PROBLEM TO WORK ON
Quote the line containing "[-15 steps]" and all lines that follow it in the listing below, exactly as written.

PROVIDED MATERIAL
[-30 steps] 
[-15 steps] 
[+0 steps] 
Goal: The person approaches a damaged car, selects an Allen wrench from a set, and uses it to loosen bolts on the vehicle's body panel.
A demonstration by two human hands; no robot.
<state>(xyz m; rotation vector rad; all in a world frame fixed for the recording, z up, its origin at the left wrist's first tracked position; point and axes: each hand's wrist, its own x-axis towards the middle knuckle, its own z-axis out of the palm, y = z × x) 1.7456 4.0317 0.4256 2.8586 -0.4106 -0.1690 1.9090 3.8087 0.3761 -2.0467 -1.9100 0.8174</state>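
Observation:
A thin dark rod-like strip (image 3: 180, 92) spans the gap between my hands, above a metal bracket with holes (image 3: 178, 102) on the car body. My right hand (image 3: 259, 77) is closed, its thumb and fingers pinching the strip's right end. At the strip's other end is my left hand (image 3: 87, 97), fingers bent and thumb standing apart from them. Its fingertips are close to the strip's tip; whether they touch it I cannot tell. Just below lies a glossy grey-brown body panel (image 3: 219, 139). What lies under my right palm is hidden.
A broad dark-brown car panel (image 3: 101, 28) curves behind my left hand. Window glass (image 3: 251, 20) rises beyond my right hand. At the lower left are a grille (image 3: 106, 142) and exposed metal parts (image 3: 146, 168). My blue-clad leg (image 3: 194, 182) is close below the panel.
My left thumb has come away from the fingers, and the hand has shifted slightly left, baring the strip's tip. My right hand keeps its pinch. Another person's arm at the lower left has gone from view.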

WRITTEN ANSWER
[-15 steps] 
[+0 steps] 
Goal: The person approaches a damaged car, selects an Allen wrench from a set, and uses it to loosen bolts on the vehicle's body panel.
A demonstration by two human hands; no robot.
<state>(xyz m; rotation vector rad; all in a world frame fixed for the recording, z up, its origin at the left wrist's first tracked position; point and axes: each hand's wrist, its own x-axis towards the middle knuckle, its own z-axis out of the palm, y = z × x) 1.7456 4.0317 0.4256 2.8586 -0.4106 -0.1690 1.9090 3.8087 0.3761 -2.0467 -1.9100 0.8174</state>
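Observation:
A thin dark rod-like strip (image 3: 180, 92) spans the gap between my hands, above a metal bracket with holes (image 3: 178, 102) on the car body. My right hand (image 3: 259, 77) is closed, its thumb and fingers pinching the strip's right end. At the strip's other end is my left hand (image 3: 87, 97), fingers bent and thumb standing apart from them. Its fingertips are close to the strip's tip; whether they touch it I cannot tell. Just below lies a glossy grey-brown body panel (image 3: 219, 139). What lies under my right palm is hidden.
A broad dark-brown car panel (image 3: 101, 28) curves behind my left hand. Window glass (image 3: 251, 20) rises beyond my right hand. At the lower left are a grille (image 3: 106, 142) and exposed metal parts (image 3: 146, 168). My blue-clad leg (image 3: 194, 182) is close below the panel.
My left thumb has come away from the fingers, and the hand has shifted slightly left, baring the strip's tip. My right hand keeps its pinch. Another person's arm at the lower left has gone from view.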

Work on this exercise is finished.